Ceritaku pada bude. “Lho piye, wes ket mau ta?” (sudah dari tadi?) Bude
menanggapi. “Sudah sejak pagi, Bude tapi sedikit – sedikit keluarnya” Jawabku.
“Insyaalloh hari ini kamu lahiran.” Kata bude sembari menatapku dalam. “Wes
ndang siap – siap. Ayok ke rumah sakit sekarang.”Kata Bude. Aku bergegas
mengambil tas lahiran yang sejak lama sudah kusiapkan. Bude duduk di teras
sambil komat – kamit membaca ayat – ayat Al-quran.
Bersama
Bude Amin dan Bude Rin aku berangkat ke rumah sakit. Sesampainya di rumah
sakit, ketuban keluar semakin deras. Namun aku tidak merasakan sakit
sedikitpun. Aku melihat Bude Amin berkomunikasi dengan perawat di meja
resepsionis. Lama sekali. Sesekali Bude Amin berbalik badan melihatku. Aku
pasrah.
“Mbak,
saya sudah menghubungi dokter, Mbak Nisa Adelia nanti malam jam setengah 8
oprasi sesar, Ya. Karena sudah pecah ketuban dan sama sekali belum ada
pembukaan juga tidak ada pergerakan dari janinnya.” Kata perawat yang tiba –
tiba menuju ranjangku. Bude Amin yang sedari tadi ngobrol dengan perawat,
berbalik menuju tempat aku berbaring.
Beliau hanya memandangiku sebentar lalu keluar ruangan.
Jam
19.00 aku dibawa masuk ke ruang anastesi. Kali ini aku tidak hanya dengan Bude
Amin dan Bude Rin. Bulek, Paklik dan sepupuku berdatangan melihat kondisiku.
Ibu, Bapak Mertuaku dan suamiku masih dalam perjalanan menuju Jombang.
Jam
19.15 proses anastesi selesai. Ranjang tidurku mulai didorong oleh perawat
memasuki ruang operasi. “Dil,” Bude Amin tiba – tiba memanggilku. Ranjang
berhenti didorong. Aku menoleh. Bude
Amin menghampiriku, mencium keningku sembari berkata “Sholawat ya Nduk”. Aku
mengangguk.
Aku
memasuki ruang operasi yang sangat dingin. Lengkap dengan segala peralatannya.
Diputarlah lagu – lagu tahun 2000-an oleh perawat. “Mbak, suka musik apa?”
Tanya perawat sambil menyiapkan peralatan bius. Aku bergeleng. Sebenarnya aku ingin
bilang ganti lagunya Nisa Sabyan yang ehmehemehem, emehemmehemheeeem... tapi
mulutku tiba – tiba terkunci melihat perawat menyiapkan peralatan bius.
"Ya Alloh saya memasukkan obat bius ke dalam
tubuh pasien ini semoga obat bekerja dengan baik” kata dokter bius sembari
menusukkan jarum bius kedalam sumsum tulang belakangku. “Ambil nafas, Mbak.

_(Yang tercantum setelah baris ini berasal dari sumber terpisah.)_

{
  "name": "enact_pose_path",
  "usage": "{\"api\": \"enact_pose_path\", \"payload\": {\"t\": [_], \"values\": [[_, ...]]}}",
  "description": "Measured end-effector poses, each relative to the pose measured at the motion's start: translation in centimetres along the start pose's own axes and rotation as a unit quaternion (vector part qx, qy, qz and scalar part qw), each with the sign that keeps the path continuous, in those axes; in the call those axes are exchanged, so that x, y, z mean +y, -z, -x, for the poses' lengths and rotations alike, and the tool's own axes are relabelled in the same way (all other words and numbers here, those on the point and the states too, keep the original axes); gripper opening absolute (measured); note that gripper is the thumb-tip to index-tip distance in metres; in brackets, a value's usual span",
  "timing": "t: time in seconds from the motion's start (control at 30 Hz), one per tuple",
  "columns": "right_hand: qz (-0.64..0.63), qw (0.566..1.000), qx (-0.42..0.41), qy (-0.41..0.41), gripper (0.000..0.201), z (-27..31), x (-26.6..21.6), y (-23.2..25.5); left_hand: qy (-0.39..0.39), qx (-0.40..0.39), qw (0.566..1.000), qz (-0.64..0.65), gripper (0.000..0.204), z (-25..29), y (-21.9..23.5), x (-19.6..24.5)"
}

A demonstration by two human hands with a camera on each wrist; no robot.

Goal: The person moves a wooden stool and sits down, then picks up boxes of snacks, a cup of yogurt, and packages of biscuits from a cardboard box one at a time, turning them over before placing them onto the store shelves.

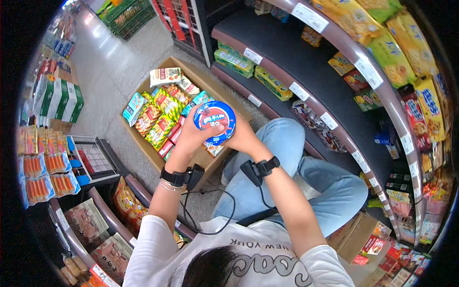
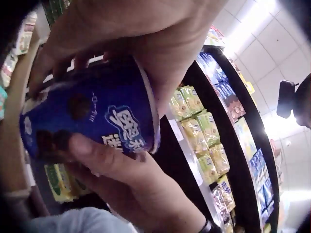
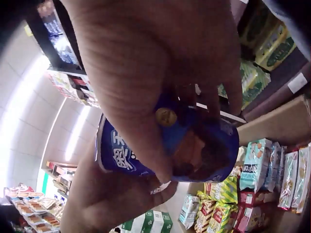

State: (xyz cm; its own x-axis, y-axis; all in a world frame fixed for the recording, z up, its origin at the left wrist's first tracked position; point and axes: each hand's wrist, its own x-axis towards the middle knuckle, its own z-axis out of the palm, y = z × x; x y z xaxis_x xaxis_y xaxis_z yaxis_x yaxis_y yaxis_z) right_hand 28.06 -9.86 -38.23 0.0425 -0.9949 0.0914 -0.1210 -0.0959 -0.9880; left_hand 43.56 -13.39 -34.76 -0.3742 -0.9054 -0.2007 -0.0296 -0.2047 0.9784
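Note:
A blue round tub with a pink-and-blue lid (image 1: 214, 123) is held between both hands, above a cardboard box (image 1: 169, 64) of snack packets. The left hand (image 1: 189, 136) grips its left side and the right hand (image 1: 244, 136) its right side, a thumb near the lid. In the left wrist view the tub's printed wall (image 2: 87, 111) faces the camera, with fingers on both sides of it. The right wrist view shows the right hand (image 3: 141, 73) curled over the tub (image 3: 209, 150), the other hand beneath. Green and yellow packets (image 1: 167, 107) lie in the box.
Curved shelves with snack packs (image 1: 394, 52) rise on the right, their lower tiers holding green packs (image 1: 234, 62). More racks with sausage packs (image 1: 38, 165) stand at the left. Crossed legs in jeans (image 1: 282, 143) are beside the box. A green crate (image 1: 126, 19) sits on the far floor.

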Motion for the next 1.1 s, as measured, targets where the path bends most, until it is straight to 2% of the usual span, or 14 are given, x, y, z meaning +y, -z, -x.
{"api": "enact_pose_path", "payload": {"t": [0.07, 0.27, 0.3, 0.4, 0.43, 0.53, 0.67, 0.8, 0.9, 1.0, 1.03, 1.07, 1.1], "values": [[0.019, 0.999, 0.025, 0.027, 0.084, 1.0, -0.3, 0.8, -0.026, -0.016, 0.999, -0.011, 0.059, 0.2, -1.4, 1.1], [0.088, 0.991, 0.084, 0.057, 0.088, 4.6, -2.0, 3.4, 0.090, 0.014, 0.993, 0.077, 0.029, -0.1, -3.1, 1.5], [0.074, 0.994, 0.076, 0.025, 0.087, 5.1, -2.6, 3.8, 0.096, -0.011, 0.991, 0.089, 0.035, -0.1, -3.3, 1.5], [-0.088, 0.991, 0.086, -0.053, 0.082, 6.3, -4.3, 4.9, 0.068, -0.099, 0.955, 0.272, 0.043, 0.6, -5.0, 2.2], [-0.122, 0.984, 0.124, -0.031, 0.075, 6.5, -4.1, 5.0, 0.039, -0.124, 0.958, 0.255, 0.051, 0.9, -5.5, 2.3], [-0.140, 0.979, 0.139, -0.056, 0.074, 7.3, -5.1, 6.2, -0.026, -0.113, 0.983, 0.142, 0.052, 1.4, -8.0, 2.4], [-0.148, 0.974, 0.166, -0.039, 0.074, 8.6, -4.7, 7.8, 0.001, -0.128, 0.981, 0.142, 0.053, 2.4, -10.8, 4.3], [-0.156, 0.974, 0.159, -0.045, 0.072, 10.5, -4.8, 9.8, 0.022, -0.148, 0.979, 0.135, 0.053, 1.8, -12.3, 3.0], [-0.166, 0.973, 0.149, -0.055, 0.077, 12.2, -5.2, 11.7, -0.002, -0.181, 0.974, 0.136, 0.055, 2.1, -14.5, 3.0], [-0.074, 0.974, 0.209, -0.046, 0.081, 14.1, -5.4, 14.0, -0.034, -0.209, 0.973, 0.094, 0.058, 1.9, -16.9, 1.9], [-0.082, 0.967, 0.236, -0.036, 0.087, 14.8, -5.7, 14.9, -0.049, -0.211, 0.975, 0.050, 0.059, 1.9, -17.8, 1.5], [-0.061, 0.964, 0.260, -0.010, 0.088, 15.4, -5.5, 16.0, -0.066, -0.212, 0.975, 0.005, 0.060, 1.8, -18.7, 1.2], [-0.040, 0.958, 0.284, 0.015, 0.089, 16.1, -5.8, 17.0, -0.061, -0.232, 0.971, 0.015, 0.061, 1.9, -19.9, 1.3]]}}
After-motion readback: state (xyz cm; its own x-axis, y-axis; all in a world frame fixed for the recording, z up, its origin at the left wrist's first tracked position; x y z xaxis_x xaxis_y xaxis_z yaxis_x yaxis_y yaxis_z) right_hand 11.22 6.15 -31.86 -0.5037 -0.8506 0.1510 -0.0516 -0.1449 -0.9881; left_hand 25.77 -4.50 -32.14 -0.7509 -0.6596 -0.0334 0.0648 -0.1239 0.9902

Keluarkaaaan…” Instruksi perawat. Seketika kakiku rasanya seperti kesetrum dan
selanjutnya aku tidak merasakan apa-apa.
Sang
perawat bernyanyi mengikuti lagu yang sedang diputar sembari melayani dokter
mengambilkan ini itu. Tidak lama, aku mendengar suara tangisan bayi. “Itu
anakku” gumamku. “Alhamdulillaaah” ucap Dokter beserta tim operasinya.
Aku
memberinya nama Ahmad Muhammad. Ahmad adalah nama termasyhurnya Nabi Muhammad
di langit. Sedang Muhammad, adalah nama Nabi di Bumi. Kanjeng Nabi adalah sosok sempurna yang mewakili kebaikan di keduanya. Menggenggam segenap rahmat-rahimNYA dan juga berkahNYA. Semoga nama yang kusematkan ini menjadi perantara kebaikan dan keberkahan untuk kehidupan anakku kelak. Suamiku menyisipkan Azzam yang
berarti tekad. Karena saat aku mengandungnya, kami sedang menguatkan tekad bertahan hidup di
perantauan.
Jadilah engkau “Ahmad Azzam Muhammad”.